# WHAT THIS TASK INVOLVES
Transcribe the data underneath exactly, keeping every word in place.
━━ DATASET EXCERPT
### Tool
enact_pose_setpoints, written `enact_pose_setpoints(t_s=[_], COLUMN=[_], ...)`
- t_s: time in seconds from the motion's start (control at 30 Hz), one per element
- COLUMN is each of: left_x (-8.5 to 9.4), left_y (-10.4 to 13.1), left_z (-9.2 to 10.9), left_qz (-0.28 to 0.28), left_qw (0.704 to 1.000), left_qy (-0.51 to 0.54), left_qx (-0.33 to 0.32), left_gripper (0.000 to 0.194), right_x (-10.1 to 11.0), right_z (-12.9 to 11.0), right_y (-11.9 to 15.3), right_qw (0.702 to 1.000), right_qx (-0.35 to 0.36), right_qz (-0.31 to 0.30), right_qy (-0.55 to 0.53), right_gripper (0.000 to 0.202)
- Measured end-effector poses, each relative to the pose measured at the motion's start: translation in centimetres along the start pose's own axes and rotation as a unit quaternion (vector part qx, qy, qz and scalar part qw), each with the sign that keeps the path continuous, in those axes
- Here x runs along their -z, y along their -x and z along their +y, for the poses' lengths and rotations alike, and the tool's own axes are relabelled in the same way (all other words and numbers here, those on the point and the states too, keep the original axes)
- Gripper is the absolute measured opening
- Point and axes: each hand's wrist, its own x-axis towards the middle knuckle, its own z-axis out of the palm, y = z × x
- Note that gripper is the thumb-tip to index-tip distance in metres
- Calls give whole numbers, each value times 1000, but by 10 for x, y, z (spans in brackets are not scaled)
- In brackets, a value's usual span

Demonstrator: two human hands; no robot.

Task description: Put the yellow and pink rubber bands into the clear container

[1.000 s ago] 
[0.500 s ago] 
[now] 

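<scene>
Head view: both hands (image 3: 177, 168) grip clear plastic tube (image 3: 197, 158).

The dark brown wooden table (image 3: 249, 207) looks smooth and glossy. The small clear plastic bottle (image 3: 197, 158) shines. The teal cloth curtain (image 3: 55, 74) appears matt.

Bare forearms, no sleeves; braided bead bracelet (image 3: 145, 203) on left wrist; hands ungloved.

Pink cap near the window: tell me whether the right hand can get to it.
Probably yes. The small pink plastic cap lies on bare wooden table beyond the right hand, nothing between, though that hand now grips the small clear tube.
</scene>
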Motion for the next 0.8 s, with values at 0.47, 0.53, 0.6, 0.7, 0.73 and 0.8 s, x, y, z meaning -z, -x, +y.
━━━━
# RESPONSE
### Tool
enact_pose_setpoints, written `enact_pose_setpoints(t_s=[_], COLUMN=[_], ...)`
- t_s: time in seconds from the motion's start (control at 30 Hz), one per element
- COLUMN is each of: left_x (-8.5 to 9.4), left_y (-10.4 to 13.1), left_z (-9.2 to 10.9), left_qz (-0.28 to 0.28), left_qw (0.704 to 1.000), left_qy (-0.51 to 0.54), left_qx (-0.33 to 0.32), left_gripper (0.000 to 0.194), right_x (-10.1 to 11.0), right_z (-12.9 to 11.0), right_y (-11.9 to 15.3), right_qw (0.702 to 1.000), right_qx (-0.35 to 0.36), right_qz (-0.31 to 0.30), right_qy (-0.55 to 0.53), right_gripper (0.000 to 0.202)
- Measured end-effector poses, each relative to the pose measured at the motion's start: translation in centimetres along the start pose's own axes and rotation as a unit quaternion (vector part qx, qy, qz and scalar part qw), each with the sign that keeps the path continuous, in those axes
- Here x runs along their -z, y along their -x and z along their +y, for the poses' lengths and rotations alike, and the tool's own axes are relabelled in the same way (all other words and numbers here, those on the point and the states too, keep the original axes)
- Gripper is the absolute measured opening
- Point and axes: each hand's wrist, its own x-axis towards the middle knuckle, its own z-axis out of the palm, y = z × x
- Note that gripper is the thumb-tip to index-tip distance in metres
- Calls give whole numbers, each value times 1000, but by 10 for x, y, z (spans in brackets are not scaled)
- In brackets, a value's usual span

Demonstrator: two human hands; no robot.

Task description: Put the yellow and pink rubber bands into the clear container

[1.000 s ago] 
[0.500 s ago] 
[now] 

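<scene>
Head view: both hands (image 3: 177, 168) grip clear plastic tube (image 3: 197, 158).

The dark brown wooden table (image 3: 249, 207) looks smooth and glossy. The small clear plastic bottle (image 3: 197, 158) shines. The teal cloth curtain (image 3: 55, 74) appears matt.

Bare forearms, no sleeves; braided bead bracelet (image 3: 145, 203) on left wrist; hands ungloved.

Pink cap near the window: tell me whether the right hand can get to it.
Probably yes. The small pink plastic cap lies on bare wooden table beyond the right hand, nothing between, though that hand now grips the small clear tube.
</scene>
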Motion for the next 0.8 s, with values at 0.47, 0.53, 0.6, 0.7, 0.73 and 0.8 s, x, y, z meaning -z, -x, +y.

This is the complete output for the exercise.